Les TPE s’essayent au mécénat

 
22/08/2017

On le croit à tort réservé aux grandes entreprises. Pourtant, les trois quarts des structures pratiquant le mécénat sont des TPE, désireuses de promouvoir leurs valeurs, mais pas seulement. Retour sur un concept qui progresse partout en France.

Les TPE s’essayent au mécénat

Une nouvelle révolution industrielle, construite autour de l’intérêt général

14 % des entreprises ont pratiqué le mécénat en 2016 contre seulement 12 % en 2014, et quatre sur cinq pensent maintenir ou accroître leur engagement : le baromètre réalisé tous les deux ans par le CSA pour le compte de l’association spécialisée Admical met en lumière l’engouement croissant des dirigeants économiques, dans l’Hexagone, pour les démarches à caractère philanthropique. Si les ETI et les grands comptes restent bien évidemment les plus généreux et totalisent 60 % du budget global du mécénat d’entreprise – 3,5 Mds €, en hausse de 25 % en deux ans –, de plus en plus de PME et de TPE leur emboîtent désormais le pas. 72 % des mécènes sont même aujourd’hui des structures de moins de dix salariés.
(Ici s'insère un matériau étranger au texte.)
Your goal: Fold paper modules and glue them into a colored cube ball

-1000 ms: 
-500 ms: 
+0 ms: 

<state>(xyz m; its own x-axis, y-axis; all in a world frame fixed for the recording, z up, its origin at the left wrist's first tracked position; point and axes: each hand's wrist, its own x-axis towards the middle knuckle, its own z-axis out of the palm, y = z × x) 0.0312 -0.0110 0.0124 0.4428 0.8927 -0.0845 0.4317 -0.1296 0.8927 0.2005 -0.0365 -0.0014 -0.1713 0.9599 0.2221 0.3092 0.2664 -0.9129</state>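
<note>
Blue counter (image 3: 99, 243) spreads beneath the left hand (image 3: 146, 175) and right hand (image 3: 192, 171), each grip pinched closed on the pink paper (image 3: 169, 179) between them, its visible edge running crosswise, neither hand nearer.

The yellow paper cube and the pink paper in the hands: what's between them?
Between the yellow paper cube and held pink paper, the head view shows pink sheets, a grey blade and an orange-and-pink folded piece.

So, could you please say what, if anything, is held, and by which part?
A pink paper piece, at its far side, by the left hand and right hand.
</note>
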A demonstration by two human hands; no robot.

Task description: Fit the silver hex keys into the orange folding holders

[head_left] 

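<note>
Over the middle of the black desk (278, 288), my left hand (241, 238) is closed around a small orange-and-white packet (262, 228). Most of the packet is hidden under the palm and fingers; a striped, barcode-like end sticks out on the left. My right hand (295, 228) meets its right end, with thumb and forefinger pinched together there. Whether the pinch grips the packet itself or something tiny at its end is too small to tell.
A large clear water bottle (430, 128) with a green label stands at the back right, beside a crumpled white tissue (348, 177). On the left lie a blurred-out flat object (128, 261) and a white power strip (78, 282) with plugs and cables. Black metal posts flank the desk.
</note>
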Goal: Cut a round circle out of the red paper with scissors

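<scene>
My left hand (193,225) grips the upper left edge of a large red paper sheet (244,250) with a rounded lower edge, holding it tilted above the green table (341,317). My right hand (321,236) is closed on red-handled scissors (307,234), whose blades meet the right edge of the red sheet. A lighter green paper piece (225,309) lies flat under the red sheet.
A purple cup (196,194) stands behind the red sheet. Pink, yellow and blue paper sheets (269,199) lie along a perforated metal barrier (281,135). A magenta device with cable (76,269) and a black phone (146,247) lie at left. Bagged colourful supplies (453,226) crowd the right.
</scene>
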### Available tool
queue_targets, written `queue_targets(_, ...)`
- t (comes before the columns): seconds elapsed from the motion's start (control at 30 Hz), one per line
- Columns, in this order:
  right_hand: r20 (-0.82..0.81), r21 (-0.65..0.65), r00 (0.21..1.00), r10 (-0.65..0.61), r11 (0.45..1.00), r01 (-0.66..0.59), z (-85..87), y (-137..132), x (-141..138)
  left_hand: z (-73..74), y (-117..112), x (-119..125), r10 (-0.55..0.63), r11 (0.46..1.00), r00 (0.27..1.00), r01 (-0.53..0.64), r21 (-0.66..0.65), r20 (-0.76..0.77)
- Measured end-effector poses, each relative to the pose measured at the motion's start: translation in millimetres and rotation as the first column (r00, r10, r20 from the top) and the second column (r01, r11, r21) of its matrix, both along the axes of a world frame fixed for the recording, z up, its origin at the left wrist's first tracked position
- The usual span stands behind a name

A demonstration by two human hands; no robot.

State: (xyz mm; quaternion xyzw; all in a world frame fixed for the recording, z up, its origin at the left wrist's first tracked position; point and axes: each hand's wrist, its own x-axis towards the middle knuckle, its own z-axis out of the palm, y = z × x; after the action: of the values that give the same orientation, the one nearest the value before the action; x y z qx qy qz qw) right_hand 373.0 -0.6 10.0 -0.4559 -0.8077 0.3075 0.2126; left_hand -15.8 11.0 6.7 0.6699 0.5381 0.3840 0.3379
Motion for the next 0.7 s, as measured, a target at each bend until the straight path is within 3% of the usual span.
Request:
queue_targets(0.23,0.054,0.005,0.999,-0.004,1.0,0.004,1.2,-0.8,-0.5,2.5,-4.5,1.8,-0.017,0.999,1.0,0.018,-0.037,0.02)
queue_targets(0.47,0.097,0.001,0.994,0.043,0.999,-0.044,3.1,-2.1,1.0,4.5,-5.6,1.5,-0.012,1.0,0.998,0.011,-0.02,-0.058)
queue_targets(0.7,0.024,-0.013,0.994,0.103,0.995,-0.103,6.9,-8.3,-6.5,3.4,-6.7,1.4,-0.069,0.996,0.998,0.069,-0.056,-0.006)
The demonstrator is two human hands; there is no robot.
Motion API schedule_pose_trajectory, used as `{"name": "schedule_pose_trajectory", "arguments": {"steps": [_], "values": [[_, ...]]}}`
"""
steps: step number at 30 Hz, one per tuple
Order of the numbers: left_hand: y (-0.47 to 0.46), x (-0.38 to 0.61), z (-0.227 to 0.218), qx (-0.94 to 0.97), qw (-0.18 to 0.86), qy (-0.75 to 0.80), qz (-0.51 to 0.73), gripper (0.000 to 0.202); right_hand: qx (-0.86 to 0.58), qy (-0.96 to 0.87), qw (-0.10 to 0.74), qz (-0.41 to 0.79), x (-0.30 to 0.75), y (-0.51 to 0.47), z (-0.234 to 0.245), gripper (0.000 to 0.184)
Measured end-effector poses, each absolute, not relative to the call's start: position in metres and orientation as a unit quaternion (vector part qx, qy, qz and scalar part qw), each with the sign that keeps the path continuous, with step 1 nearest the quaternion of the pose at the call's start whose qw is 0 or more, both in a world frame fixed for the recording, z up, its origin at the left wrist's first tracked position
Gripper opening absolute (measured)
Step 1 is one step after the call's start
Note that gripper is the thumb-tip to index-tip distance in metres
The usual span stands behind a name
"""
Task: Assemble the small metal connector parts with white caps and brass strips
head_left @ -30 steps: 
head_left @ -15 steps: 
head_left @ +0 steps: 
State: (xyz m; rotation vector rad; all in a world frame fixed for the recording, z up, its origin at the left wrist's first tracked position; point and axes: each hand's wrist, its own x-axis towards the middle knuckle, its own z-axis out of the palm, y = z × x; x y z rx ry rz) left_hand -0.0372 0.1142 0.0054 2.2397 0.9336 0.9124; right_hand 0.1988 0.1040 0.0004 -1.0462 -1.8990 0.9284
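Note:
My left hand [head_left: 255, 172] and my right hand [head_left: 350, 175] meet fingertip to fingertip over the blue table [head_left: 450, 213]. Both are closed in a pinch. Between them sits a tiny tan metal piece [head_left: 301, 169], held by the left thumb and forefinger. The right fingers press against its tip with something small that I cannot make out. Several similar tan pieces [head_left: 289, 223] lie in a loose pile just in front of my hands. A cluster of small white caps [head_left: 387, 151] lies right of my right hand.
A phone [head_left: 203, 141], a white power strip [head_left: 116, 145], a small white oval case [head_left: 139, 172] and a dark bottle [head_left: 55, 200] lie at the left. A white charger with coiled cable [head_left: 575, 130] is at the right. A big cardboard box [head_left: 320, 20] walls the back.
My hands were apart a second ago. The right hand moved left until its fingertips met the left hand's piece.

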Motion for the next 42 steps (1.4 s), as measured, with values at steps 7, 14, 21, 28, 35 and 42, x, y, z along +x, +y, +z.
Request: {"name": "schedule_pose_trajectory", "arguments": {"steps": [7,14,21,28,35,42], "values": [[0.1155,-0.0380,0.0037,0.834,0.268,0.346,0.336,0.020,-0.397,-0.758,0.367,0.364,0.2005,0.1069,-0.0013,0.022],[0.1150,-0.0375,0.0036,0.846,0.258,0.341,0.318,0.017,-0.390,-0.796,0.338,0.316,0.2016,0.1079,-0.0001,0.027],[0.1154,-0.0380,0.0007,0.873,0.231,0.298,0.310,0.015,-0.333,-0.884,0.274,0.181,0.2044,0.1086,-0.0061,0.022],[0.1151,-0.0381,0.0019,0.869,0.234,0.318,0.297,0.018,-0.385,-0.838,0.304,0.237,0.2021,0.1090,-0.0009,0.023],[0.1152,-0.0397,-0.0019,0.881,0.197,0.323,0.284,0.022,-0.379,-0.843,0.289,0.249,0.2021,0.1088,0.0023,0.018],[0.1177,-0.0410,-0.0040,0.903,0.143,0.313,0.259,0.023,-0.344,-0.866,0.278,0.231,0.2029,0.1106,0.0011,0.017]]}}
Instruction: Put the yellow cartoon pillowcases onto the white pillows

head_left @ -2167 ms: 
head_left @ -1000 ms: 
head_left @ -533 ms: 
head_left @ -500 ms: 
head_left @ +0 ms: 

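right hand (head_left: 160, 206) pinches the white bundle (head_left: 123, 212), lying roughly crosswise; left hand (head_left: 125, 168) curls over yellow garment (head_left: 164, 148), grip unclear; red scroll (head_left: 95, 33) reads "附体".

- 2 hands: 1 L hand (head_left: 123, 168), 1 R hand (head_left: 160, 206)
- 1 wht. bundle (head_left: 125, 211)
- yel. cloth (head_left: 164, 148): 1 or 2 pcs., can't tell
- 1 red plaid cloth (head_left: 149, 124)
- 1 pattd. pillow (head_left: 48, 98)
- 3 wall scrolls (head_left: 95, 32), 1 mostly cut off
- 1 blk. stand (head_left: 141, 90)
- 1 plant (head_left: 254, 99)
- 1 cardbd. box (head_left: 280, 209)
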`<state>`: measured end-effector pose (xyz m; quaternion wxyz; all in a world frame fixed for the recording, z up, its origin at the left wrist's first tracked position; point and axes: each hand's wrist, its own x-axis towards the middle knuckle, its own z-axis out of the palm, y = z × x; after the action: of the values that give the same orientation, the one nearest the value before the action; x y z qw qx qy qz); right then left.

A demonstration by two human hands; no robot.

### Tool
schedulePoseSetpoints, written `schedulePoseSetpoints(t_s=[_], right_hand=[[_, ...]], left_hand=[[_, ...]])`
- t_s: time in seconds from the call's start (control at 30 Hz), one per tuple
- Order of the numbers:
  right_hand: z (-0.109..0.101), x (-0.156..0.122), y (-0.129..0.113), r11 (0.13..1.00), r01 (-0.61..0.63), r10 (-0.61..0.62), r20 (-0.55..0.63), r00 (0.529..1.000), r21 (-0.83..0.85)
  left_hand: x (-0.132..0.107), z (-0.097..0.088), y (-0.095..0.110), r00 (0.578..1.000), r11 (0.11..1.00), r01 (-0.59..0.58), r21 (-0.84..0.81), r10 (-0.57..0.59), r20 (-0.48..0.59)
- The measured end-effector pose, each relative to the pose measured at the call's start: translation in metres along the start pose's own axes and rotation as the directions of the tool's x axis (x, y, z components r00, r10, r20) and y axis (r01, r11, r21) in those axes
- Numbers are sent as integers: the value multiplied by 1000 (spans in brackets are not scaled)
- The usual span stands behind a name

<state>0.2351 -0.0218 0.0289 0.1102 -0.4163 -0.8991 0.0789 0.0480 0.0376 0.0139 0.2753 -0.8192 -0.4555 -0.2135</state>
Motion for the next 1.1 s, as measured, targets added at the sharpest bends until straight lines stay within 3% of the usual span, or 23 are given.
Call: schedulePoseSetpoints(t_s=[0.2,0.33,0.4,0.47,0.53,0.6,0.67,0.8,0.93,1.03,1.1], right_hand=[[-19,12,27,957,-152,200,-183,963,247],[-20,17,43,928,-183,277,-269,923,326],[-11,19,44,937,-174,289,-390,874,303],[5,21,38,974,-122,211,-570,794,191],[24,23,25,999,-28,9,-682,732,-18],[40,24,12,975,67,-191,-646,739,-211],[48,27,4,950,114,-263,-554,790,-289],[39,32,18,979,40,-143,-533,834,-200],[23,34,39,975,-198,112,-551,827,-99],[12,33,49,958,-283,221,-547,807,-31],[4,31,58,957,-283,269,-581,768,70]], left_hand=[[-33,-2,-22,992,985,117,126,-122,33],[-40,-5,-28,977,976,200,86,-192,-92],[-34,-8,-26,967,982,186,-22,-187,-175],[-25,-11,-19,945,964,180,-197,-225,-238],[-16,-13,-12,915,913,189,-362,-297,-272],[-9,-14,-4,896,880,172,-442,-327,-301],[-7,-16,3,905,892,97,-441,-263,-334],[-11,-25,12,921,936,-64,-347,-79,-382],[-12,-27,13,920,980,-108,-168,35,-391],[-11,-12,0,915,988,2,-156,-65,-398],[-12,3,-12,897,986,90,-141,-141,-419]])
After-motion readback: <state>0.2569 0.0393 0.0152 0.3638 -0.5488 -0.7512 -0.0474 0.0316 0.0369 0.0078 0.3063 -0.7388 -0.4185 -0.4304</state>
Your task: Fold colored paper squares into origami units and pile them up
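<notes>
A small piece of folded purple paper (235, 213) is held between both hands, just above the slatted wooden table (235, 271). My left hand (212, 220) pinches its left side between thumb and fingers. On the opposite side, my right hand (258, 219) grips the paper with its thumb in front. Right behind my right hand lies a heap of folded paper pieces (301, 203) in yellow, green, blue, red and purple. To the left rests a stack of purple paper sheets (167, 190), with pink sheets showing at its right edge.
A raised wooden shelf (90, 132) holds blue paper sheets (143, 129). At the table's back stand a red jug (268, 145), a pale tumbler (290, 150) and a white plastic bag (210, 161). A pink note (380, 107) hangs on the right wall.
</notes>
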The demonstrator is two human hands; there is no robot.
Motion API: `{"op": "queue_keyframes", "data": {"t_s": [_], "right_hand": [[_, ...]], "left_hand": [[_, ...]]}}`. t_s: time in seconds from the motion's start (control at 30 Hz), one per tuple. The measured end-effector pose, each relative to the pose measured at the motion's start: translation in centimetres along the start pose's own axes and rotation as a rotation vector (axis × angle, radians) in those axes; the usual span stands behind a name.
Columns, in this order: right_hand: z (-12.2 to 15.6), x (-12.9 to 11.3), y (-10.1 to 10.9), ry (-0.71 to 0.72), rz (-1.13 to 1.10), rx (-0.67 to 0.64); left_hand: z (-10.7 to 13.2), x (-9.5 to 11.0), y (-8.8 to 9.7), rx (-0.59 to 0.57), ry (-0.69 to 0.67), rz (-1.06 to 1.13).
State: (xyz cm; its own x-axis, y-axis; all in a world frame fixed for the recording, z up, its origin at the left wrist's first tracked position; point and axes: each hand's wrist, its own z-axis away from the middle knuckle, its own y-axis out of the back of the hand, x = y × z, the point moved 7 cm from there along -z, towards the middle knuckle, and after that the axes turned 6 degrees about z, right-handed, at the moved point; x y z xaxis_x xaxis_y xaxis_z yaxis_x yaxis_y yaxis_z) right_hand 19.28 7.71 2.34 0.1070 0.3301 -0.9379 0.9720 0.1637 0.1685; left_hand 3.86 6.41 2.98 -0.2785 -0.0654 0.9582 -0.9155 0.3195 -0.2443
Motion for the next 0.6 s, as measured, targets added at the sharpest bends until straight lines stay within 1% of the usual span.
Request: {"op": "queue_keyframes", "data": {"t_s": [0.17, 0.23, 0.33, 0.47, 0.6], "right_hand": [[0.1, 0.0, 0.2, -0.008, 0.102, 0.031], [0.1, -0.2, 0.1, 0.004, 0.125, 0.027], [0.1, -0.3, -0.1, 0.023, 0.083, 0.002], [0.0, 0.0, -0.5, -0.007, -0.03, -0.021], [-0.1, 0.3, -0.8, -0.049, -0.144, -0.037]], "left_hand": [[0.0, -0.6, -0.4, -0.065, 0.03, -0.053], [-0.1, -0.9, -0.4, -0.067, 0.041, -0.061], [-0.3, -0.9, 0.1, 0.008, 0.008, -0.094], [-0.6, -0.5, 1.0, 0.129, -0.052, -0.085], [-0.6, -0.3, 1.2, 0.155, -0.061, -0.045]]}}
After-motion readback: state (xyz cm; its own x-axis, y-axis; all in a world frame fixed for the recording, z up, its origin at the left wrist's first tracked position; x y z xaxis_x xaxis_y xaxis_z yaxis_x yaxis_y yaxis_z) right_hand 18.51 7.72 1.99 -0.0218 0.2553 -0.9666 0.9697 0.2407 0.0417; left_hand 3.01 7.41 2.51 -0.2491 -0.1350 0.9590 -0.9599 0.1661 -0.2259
Selon Charlotte Dekoker, déléguée générale adjointe d’Admical, nous assistons peut-être sans le savoir à une nouvelle révolution industrielle, construire non plus seulement autour de l’économie mais aussi de l’intérêt général. Donnant du sens à la production de richesses, le mécénat d’entreprise véhicule en premier lieu des valeurs d’éthique et de solidarité. Les considérations d’image restent évidemment présentes, mais les entrepreneurs philanthropes voient aussi dans cette démarche un moyen d’incarner les valeurs de leur entreprise, de construire de nouvelles relations avec leurs partenaires et les acteurs de leur territoire. Souvent partagé en interne, le mécénat est également perçu comme un facteur susceptible de fidéliser, en fédérant les salariés autour d’un projet commun.

Renforcer son ancrage territorial

Si la majorité des soutiens (80 %) reste d’ordre financier, de plus en plus de structures font le choix de mettre à disposition des ressources, des compétences ou encore leur capacité d’innovation. Pour imaginer, avec des structures associatives, des réponses constructives à des problématiques d’éducation, de santé, d’exclusion ou encore d’environnement. Une TPE sur trois recourt volontiers au mécénat en nature, qui permet, par le don de produits, d’agir tout en préservant sa trésorerie. Choisi par une entreprise sur quatre, le social reste le poste le plus soutenu (17 % du budget). Viennent ensuite la culture (15 %) et le sport qui, bien que privilégié par près de la moitié des entreprises, récolte seulement 11 % de l’enveloppe globale.

Naguère typiquement parisien, porté par les prestigieuses fondations des fleurons du CAC 40, le mécénat, en se démocratisant, s’est aussi délocalisé. Avec une enveloppe moyenne de l’ordre de 5 000 euros, la grande majorité des entrepreneurs (80 %) a fait le choix d’agir au plan local ou régional. Renforçant l’ancrage territorial de leur entreprise, le mécénat représente un élément concret dans une démarche d’ordre RSE, dont les petits patrons ne mesurent pas toujours, derrière le simple effet de mode, les tenants et les aboutissants. Encore à ses balbutiements, il s’enrichit régulièrement de nouvelles perspectives, à l’image du mécénat collectif, déjà pratiqué par 13 % des entreprises philanthropes, et du crowfunding. À suivre…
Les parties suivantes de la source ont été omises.